The three class approach is tempting because it mirrors correct database design, mapping one class to one table. It's very elegant from a high-level conceptual design, but is usually overly complex in an actual implementation, and therefore rarely used in popular APIs. Usually relationships are described by both of the involved objects, as in facebook's event and user APIs.
For example, look at GUI toolkits with containers full of widgets. You call container.add(widget)
, which internally calls something like widget.setContainer(container)
. Once the container-widget relationship is established, sometimes you call container.getWidgets()
, and sometimes you call widget.getContainer()
.
Now consider how this would be implemented with a third, ContainerWidget
object.

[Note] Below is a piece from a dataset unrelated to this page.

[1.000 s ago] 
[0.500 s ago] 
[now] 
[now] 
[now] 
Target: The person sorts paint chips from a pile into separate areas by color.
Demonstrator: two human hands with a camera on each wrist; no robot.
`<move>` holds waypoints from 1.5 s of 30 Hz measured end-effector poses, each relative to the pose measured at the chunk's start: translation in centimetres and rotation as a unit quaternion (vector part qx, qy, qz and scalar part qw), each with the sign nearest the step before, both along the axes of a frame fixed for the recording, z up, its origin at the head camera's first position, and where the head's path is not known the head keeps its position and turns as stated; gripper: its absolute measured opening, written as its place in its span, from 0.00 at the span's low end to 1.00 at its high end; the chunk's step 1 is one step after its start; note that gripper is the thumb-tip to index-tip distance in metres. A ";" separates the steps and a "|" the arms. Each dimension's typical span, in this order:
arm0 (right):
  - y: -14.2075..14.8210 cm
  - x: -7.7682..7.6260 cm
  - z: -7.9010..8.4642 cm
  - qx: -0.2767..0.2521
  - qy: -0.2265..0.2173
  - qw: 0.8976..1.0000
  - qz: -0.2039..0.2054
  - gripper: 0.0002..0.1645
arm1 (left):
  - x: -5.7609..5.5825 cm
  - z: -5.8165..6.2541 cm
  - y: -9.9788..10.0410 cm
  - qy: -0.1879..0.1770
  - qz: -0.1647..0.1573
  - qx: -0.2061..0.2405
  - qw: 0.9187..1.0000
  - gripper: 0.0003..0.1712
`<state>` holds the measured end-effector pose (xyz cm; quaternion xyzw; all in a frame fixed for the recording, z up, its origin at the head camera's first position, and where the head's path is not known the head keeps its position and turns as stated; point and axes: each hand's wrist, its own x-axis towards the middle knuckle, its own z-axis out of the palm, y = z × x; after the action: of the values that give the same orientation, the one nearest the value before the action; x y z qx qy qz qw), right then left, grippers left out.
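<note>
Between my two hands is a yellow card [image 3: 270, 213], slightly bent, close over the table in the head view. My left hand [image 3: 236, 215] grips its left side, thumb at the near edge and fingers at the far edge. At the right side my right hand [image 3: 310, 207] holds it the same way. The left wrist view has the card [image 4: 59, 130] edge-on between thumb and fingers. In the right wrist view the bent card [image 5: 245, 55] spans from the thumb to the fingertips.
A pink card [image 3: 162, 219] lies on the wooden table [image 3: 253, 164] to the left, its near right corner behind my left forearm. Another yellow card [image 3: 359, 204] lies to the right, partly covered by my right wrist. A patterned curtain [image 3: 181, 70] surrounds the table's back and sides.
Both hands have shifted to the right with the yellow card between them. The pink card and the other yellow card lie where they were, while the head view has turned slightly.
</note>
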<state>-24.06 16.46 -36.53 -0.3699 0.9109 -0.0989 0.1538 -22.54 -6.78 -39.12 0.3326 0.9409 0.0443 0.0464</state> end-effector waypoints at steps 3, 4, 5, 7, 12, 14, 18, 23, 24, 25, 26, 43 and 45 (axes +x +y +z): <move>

Every time you wanted to create an association, it would look like this:
containerWidget = new ContainerWidget(container, widget);
container.addContainerWidget(containerWidget);
widget.setContainerWidget(containerWidget);
To get a widget's container would look like this:
widget.getContainerWidget().getContainer();
Eventually someone's going to get annoyed with typing that, and just create a widget.getContainer()
.
Getting all the widgets for a container is even more complicated:
containerWidgets = container.getContainerWidgets();
for (containerWidget in containerWidgets)
widgets.append(containerWidget.getWidget());
Eventually someone's going to get annoyed with that, and create a container.getWidgets()
. Then eventually someone will notice that since we already have those methods anyway, and rather than rebuild the list every time it's called, it would be a lot easier just to store a list of widgets in the container and a pointer to the container in the widget.
See where I'm going with this? Either you end up with unnecessary complexity, or you eventually simplify down to the two class solution.
The exception to the rule is when you need to describe attributes of the relationship itself. For example, a spousal relationship between two people doesn't merit a third class. You just put a Person
pointer in the Person
class to point to the current spouse. However, a marriage relationship merits a third class, because marriages have places, start dates, end dates, etc. that describe aspects of the relationship other than the mere fact it exists.